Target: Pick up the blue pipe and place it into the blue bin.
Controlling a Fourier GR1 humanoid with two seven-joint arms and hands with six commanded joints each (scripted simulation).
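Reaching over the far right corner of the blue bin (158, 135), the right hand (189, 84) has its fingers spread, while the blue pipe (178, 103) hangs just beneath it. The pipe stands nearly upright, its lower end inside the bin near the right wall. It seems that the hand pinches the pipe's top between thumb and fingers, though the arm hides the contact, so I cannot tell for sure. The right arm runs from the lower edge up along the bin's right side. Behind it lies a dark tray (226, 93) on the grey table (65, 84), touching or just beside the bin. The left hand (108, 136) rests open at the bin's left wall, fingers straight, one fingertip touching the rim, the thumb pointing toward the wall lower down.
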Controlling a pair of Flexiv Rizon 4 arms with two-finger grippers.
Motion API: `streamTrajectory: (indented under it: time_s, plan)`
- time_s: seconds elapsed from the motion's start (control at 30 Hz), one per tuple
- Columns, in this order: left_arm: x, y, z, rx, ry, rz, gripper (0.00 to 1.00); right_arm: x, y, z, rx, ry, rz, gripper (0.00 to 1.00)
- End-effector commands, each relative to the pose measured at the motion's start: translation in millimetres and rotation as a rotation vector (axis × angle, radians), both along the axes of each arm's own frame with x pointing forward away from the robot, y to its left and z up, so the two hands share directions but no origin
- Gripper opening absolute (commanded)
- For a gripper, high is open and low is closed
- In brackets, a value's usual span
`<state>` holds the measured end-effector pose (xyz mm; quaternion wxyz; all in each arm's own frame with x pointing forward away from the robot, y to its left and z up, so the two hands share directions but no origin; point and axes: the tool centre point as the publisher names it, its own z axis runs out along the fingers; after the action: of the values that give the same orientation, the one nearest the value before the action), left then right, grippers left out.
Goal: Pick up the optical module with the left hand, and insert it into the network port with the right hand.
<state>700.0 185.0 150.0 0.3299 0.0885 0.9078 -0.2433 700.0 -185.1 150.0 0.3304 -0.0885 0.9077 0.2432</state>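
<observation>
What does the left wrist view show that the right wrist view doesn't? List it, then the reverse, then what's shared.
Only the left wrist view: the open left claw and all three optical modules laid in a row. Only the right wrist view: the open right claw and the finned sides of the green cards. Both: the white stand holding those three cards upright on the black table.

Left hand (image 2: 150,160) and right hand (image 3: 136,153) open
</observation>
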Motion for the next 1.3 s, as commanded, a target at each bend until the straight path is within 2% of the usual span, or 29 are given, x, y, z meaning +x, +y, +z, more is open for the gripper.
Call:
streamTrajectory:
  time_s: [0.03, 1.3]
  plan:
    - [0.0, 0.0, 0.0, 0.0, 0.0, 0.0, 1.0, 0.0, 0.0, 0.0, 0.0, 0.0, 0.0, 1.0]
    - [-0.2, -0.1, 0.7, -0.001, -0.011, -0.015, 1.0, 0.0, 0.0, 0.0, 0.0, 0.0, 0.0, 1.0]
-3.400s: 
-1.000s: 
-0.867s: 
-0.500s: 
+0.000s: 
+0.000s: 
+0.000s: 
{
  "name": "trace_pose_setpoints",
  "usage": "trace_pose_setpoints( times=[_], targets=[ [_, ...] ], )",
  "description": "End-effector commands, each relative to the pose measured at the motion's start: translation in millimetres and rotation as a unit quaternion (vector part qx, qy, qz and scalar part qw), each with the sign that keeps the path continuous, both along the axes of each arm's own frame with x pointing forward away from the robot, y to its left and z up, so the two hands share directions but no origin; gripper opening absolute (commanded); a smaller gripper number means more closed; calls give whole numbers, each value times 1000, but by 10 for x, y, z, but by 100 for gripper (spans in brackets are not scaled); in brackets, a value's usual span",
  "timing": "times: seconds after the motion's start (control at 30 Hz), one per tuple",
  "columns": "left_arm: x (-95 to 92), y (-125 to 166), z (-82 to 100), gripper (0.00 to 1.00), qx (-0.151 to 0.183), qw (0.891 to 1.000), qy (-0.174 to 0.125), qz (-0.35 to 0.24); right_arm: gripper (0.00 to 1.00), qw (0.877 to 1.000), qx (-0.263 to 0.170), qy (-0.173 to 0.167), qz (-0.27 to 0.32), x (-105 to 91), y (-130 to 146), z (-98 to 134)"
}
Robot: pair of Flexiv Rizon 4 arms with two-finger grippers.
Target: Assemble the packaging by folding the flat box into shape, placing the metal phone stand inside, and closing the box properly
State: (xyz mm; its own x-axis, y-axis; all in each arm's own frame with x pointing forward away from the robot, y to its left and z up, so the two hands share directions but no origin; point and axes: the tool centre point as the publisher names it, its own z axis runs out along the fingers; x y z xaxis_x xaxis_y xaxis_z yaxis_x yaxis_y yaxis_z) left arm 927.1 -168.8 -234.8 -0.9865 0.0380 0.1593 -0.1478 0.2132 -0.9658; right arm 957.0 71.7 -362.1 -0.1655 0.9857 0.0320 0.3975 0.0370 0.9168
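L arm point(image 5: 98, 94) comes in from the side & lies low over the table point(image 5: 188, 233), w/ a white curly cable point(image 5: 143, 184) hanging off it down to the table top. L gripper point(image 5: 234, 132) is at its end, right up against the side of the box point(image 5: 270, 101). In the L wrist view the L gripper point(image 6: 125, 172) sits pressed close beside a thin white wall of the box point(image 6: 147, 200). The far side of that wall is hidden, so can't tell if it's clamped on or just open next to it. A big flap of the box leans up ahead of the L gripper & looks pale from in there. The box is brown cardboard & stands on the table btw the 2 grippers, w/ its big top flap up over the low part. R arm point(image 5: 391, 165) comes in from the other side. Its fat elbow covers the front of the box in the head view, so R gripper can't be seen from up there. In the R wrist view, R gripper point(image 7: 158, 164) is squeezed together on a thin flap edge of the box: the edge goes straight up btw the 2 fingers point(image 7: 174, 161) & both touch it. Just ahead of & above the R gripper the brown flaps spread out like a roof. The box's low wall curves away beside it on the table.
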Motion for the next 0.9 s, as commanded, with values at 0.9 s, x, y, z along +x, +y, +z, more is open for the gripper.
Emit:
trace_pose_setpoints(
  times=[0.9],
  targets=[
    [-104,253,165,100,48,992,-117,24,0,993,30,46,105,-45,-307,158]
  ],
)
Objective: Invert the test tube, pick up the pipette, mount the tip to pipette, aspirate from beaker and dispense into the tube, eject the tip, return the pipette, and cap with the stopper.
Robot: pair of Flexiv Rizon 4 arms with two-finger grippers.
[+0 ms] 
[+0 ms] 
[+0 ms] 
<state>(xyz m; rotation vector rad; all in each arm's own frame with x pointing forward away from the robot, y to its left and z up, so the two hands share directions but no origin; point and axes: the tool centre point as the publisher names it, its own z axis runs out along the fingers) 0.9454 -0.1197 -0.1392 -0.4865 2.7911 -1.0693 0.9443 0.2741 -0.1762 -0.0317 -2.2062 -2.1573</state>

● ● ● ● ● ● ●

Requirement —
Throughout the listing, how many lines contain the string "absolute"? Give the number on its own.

Solution to this exercise —
2